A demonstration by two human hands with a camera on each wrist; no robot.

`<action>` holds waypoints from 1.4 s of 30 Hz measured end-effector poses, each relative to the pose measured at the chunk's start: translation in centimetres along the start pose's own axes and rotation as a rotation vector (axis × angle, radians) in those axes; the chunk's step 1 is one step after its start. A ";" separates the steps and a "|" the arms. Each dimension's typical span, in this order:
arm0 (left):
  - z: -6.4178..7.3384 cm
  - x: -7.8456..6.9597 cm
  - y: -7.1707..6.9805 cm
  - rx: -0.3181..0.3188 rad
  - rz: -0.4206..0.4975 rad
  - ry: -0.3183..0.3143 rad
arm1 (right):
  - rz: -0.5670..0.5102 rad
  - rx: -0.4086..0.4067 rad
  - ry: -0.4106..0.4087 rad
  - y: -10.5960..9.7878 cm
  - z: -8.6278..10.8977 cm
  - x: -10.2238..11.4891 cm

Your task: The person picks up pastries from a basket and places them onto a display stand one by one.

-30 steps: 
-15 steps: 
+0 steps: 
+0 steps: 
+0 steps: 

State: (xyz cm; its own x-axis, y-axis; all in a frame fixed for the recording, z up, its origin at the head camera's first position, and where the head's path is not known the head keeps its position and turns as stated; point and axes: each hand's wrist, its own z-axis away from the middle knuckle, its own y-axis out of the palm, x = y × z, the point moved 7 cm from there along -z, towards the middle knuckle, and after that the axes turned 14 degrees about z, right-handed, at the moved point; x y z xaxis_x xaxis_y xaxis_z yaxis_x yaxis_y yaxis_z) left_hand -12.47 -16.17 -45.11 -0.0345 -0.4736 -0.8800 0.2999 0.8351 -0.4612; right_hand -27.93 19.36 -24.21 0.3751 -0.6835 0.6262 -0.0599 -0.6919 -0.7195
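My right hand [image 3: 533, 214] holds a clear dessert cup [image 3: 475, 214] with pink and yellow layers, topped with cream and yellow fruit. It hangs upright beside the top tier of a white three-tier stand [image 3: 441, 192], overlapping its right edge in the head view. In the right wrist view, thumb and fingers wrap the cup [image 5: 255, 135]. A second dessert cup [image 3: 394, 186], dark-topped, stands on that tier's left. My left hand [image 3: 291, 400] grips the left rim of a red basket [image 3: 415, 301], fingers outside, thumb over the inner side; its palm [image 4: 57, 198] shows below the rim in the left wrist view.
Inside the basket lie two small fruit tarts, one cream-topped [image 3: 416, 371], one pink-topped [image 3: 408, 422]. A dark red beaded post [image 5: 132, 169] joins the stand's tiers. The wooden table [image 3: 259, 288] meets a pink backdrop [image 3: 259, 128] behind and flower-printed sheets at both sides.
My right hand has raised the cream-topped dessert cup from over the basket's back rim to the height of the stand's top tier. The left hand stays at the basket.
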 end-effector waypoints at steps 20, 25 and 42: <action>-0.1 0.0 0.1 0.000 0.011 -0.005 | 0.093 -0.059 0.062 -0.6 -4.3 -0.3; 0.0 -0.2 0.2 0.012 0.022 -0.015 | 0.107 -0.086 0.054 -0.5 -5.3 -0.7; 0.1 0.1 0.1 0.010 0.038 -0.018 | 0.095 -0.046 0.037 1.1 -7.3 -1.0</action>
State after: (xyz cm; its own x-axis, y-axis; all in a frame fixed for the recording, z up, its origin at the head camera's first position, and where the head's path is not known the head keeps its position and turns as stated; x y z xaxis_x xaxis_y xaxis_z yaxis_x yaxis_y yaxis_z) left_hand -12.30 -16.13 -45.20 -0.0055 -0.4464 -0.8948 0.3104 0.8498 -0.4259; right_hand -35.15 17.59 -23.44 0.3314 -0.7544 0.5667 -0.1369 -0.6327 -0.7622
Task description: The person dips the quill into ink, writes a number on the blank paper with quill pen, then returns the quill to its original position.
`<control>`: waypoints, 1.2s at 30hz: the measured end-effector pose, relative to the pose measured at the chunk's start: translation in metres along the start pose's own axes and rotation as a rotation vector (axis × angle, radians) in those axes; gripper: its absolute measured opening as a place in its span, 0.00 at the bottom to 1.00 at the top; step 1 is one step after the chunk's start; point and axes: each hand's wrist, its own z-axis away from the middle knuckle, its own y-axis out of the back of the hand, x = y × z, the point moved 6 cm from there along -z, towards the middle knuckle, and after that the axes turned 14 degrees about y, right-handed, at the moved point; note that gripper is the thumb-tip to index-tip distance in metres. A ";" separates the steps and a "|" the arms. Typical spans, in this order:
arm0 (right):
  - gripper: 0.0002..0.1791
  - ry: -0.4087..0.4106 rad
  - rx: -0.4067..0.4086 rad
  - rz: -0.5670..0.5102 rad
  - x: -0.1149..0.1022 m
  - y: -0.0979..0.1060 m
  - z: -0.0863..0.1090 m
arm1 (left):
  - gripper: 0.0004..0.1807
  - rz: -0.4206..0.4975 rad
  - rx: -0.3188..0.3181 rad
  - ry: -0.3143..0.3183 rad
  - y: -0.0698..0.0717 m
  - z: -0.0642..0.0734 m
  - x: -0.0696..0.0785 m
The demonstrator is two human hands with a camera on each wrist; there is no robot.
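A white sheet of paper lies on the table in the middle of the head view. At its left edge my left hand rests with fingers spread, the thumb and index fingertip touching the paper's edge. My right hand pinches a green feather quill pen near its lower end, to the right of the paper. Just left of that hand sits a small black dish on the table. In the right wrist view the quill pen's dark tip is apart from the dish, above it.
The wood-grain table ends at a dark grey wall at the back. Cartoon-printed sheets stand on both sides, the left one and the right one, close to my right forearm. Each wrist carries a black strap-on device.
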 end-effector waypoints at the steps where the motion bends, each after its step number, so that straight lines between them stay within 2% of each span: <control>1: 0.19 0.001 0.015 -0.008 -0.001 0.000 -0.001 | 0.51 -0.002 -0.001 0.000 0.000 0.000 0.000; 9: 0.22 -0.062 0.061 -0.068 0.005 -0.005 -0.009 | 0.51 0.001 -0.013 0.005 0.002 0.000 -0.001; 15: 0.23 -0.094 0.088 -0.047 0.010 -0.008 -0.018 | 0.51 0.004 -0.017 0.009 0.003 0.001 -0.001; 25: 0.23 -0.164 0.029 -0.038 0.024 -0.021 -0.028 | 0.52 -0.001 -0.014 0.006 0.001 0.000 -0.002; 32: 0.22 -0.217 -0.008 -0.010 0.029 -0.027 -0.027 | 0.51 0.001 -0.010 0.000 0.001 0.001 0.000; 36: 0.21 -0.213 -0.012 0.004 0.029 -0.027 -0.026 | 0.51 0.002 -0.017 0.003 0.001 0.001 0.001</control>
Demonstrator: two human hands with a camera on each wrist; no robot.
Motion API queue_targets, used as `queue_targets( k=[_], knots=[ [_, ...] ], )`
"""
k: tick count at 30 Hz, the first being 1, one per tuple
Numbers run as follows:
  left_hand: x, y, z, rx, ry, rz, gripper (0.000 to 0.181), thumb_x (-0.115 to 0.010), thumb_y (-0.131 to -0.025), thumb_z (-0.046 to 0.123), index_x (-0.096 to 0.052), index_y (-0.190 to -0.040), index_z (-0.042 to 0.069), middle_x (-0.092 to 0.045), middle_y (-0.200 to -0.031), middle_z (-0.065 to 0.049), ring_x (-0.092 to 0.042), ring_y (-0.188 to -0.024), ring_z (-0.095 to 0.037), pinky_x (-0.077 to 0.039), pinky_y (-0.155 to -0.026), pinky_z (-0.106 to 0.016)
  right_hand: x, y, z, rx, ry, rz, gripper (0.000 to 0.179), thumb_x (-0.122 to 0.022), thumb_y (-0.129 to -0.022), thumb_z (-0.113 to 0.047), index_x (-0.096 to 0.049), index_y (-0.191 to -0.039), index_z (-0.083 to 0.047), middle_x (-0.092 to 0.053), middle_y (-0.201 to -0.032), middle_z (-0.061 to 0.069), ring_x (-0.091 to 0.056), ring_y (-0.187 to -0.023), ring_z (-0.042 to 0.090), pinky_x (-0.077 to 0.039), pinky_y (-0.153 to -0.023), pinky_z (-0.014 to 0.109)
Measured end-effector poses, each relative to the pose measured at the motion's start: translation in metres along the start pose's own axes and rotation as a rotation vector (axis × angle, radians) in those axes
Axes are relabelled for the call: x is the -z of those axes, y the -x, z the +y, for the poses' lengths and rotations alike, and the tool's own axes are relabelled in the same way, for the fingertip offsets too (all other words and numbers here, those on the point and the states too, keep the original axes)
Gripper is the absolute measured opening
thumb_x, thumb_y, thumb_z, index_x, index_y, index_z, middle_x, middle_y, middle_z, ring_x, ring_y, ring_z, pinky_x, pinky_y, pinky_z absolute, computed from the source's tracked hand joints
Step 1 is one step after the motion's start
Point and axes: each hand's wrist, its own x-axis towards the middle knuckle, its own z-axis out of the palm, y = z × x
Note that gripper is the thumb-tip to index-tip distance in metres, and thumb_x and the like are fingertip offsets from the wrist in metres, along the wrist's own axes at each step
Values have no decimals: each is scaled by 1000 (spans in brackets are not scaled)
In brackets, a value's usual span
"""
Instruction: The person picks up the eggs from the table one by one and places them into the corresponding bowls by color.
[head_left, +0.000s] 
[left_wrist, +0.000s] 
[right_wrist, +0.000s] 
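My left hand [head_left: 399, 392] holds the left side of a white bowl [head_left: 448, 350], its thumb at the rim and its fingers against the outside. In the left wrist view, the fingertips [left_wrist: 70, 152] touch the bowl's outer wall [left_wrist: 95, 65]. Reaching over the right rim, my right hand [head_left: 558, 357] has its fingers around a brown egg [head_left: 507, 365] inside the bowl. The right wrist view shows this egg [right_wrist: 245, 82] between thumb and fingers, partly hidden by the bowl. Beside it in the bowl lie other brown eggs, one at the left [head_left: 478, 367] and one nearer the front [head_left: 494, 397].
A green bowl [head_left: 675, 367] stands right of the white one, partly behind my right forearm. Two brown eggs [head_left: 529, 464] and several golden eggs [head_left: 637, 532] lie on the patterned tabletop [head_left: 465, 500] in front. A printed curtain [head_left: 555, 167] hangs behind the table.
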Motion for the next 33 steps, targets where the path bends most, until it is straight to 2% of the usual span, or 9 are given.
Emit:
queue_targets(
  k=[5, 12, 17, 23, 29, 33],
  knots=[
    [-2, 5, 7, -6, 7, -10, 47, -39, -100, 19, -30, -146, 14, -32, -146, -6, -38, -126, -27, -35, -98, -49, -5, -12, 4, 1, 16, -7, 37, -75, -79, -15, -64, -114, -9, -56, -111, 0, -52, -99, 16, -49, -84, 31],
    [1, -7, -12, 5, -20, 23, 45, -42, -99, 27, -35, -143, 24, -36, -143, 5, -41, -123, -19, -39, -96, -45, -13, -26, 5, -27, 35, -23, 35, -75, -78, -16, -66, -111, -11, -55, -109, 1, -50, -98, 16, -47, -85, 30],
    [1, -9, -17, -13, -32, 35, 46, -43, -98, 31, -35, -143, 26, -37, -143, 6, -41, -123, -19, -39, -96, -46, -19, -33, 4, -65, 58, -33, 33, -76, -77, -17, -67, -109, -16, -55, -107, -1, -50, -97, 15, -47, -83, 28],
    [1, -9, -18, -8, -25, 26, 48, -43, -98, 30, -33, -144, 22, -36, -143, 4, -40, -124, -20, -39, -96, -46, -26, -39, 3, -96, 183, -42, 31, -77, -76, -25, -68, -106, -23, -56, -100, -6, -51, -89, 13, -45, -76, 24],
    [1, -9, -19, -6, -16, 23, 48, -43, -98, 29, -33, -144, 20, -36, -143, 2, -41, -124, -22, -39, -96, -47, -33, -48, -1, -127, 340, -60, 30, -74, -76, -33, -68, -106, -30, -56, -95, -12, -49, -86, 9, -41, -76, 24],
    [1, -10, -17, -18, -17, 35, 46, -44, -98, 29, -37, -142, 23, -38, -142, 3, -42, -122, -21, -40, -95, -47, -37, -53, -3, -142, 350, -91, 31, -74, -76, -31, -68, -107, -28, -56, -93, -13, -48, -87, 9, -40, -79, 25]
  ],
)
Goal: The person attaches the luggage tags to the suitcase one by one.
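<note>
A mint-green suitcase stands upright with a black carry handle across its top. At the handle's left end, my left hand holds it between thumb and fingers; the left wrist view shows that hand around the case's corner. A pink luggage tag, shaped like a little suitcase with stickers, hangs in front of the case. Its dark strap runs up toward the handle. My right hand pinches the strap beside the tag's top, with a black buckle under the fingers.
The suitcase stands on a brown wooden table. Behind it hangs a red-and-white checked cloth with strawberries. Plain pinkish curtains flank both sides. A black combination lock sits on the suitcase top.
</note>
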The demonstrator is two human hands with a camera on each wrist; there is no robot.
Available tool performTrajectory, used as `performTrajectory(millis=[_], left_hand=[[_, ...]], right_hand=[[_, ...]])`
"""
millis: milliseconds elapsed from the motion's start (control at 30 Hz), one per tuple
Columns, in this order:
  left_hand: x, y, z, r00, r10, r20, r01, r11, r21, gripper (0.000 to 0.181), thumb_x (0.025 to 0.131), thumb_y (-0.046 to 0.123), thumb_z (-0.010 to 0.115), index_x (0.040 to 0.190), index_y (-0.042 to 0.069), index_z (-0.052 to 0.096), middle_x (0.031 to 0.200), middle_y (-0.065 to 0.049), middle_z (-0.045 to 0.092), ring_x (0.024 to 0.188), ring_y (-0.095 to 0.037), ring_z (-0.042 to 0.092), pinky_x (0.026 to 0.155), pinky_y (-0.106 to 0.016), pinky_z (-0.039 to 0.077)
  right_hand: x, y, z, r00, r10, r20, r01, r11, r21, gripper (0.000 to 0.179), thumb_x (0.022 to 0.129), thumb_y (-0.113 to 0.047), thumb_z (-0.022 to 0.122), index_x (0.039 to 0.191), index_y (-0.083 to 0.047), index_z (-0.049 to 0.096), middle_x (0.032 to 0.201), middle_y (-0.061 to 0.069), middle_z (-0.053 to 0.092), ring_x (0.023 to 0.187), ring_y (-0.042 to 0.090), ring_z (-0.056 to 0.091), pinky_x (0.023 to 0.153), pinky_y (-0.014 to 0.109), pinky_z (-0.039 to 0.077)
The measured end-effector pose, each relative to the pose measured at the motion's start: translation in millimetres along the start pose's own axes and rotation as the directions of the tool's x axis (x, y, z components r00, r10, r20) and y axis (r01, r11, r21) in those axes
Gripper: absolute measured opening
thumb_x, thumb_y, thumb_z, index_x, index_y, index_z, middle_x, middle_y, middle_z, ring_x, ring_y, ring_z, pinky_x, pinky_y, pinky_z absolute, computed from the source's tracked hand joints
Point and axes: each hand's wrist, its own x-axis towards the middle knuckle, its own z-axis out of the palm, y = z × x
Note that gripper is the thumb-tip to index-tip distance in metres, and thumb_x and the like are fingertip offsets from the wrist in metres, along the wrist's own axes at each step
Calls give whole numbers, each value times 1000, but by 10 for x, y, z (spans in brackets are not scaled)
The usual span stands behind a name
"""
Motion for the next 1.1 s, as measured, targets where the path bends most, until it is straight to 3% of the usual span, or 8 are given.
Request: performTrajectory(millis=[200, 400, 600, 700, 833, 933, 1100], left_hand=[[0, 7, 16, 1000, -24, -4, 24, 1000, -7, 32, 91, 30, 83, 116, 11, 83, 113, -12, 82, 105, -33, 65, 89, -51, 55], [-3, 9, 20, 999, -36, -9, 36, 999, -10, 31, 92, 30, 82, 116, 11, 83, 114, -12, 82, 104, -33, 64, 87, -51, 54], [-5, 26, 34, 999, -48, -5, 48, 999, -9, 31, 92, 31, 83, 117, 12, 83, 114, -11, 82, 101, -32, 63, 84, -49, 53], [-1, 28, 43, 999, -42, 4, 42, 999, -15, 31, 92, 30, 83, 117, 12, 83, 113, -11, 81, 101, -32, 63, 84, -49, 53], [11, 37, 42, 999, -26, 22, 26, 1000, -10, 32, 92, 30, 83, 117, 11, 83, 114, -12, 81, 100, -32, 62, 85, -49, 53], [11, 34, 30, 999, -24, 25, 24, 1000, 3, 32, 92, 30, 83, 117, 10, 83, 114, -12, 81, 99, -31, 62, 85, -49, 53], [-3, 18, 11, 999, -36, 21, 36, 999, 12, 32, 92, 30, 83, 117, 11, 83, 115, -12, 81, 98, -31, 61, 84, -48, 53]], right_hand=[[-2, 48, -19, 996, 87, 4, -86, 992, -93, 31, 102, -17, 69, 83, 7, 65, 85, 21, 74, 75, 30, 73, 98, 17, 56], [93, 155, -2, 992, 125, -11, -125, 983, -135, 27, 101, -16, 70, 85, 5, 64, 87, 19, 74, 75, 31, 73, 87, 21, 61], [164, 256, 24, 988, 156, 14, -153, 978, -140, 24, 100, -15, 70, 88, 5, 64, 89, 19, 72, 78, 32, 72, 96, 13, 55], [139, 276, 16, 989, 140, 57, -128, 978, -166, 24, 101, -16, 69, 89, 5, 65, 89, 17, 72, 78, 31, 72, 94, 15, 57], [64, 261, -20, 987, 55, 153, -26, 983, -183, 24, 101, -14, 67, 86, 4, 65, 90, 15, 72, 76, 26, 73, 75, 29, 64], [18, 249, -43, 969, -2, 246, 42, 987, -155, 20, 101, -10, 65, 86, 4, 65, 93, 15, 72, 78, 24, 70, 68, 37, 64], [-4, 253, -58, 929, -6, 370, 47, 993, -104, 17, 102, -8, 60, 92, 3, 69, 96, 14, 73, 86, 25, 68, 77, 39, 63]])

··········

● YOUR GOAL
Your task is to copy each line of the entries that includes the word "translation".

● OUTPUT OF THE EXERCISE
`<action>` holds waypoints from 1.4 s of 30 Hz measured end-effector poses, each relative to the pose measured at the chunk's start: translation in centimetres along the start pose's own axes and rotation as a rotation vector (axis × angle, radians) in those axes; the chunk's step 1 is one step after its start. A ";" separates the steps and a "|" the arms. Each dimension's typical span, in this order:
`<control>`: waypoints, 1.2s at 30hz: the measured end-effector pose, relative to the pose measured at the chunk's start: translation in metres along the start pose's own axes and rotation as a rotation vector (axis × angle, radians) in those axes; gripper: its absolute measured opening as a place in its span, 0.00 at the bottom to 1.00 at the top; step 1 is one step after the chunk's start; point and axes: each hand's wrist, its own z-axis away from the middle knuckle, its own y-axis out of the back of the hand, x = y × z, the point moved 6 cm from there along -z, towards the middle knuckle, and after that the axes turned 14 degrees about y, right-handed, at the moved point; note that gripper is the thumb-tip to index-tip distance in metres. A ";" separates the steps and a "|" the arms. Typical spans, in this order:
Measured end-effector poses, each relative to the pose measured at the motion's start: translation in metres along the start pose's own axes and rotation as a rotation vector (axis × angle, radians) in those axes
The measured end-effector pose, each relative to the pose measured at the motion's start: translation in millimetres along the start pose's own axes and rotation as the directions of the tool's x axis (x, y, z components r00, r10, r20) and y axis (r01, r11, r21) in those axes

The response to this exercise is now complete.